**PROBLEM DESCRIPTION**
Scan the listing below for the word "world", then copy each line that has it.
- - - - - - -
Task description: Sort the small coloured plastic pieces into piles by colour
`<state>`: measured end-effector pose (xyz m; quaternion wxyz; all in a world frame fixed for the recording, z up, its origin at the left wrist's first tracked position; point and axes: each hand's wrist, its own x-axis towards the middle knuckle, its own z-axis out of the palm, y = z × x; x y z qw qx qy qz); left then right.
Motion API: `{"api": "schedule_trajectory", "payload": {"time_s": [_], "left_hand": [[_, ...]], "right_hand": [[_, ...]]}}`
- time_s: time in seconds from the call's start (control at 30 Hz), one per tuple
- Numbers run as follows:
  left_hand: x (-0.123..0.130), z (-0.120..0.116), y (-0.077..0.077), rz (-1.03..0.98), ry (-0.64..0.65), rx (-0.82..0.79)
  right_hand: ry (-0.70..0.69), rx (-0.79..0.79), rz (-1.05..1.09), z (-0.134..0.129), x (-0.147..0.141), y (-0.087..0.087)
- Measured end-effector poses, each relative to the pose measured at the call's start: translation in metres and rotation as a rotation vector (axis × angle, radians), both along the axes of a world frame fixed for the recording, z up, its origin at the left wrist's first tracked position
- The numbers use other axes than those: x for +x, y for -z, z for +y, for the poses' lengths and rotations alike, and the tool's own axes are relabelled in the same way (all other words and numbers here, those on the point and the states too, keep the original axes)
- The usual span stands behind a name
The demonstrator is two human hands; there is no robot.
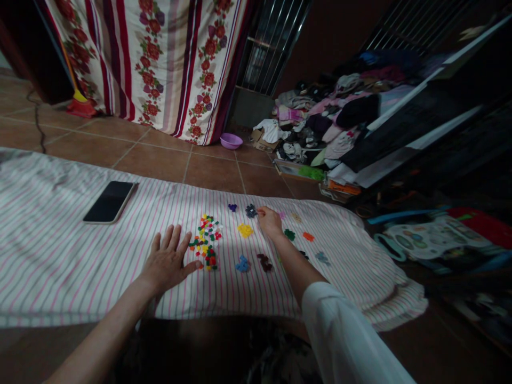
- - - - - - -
**SOLUTION BELOW**
`<state>`: measured end-effector pose (xyz m; quaternion wxyz; all in a world frame fixed for the recording, z up, its origin at the left wrist's first tracked position; point and axes: each hand's wrist, its own x-axis towards the middle knuckle, its own z-axis out of the palm, y = z × x; x y z qw qx qy qz); left then right.
- Measured end-effector poses, each relative to the pose measured at the call's start: translation in metres and rotation as a rotation vector (axis × angle, radians), both along the axes of a world frame fixed for the recording, z up, its origin at the left wrist's first tracked position

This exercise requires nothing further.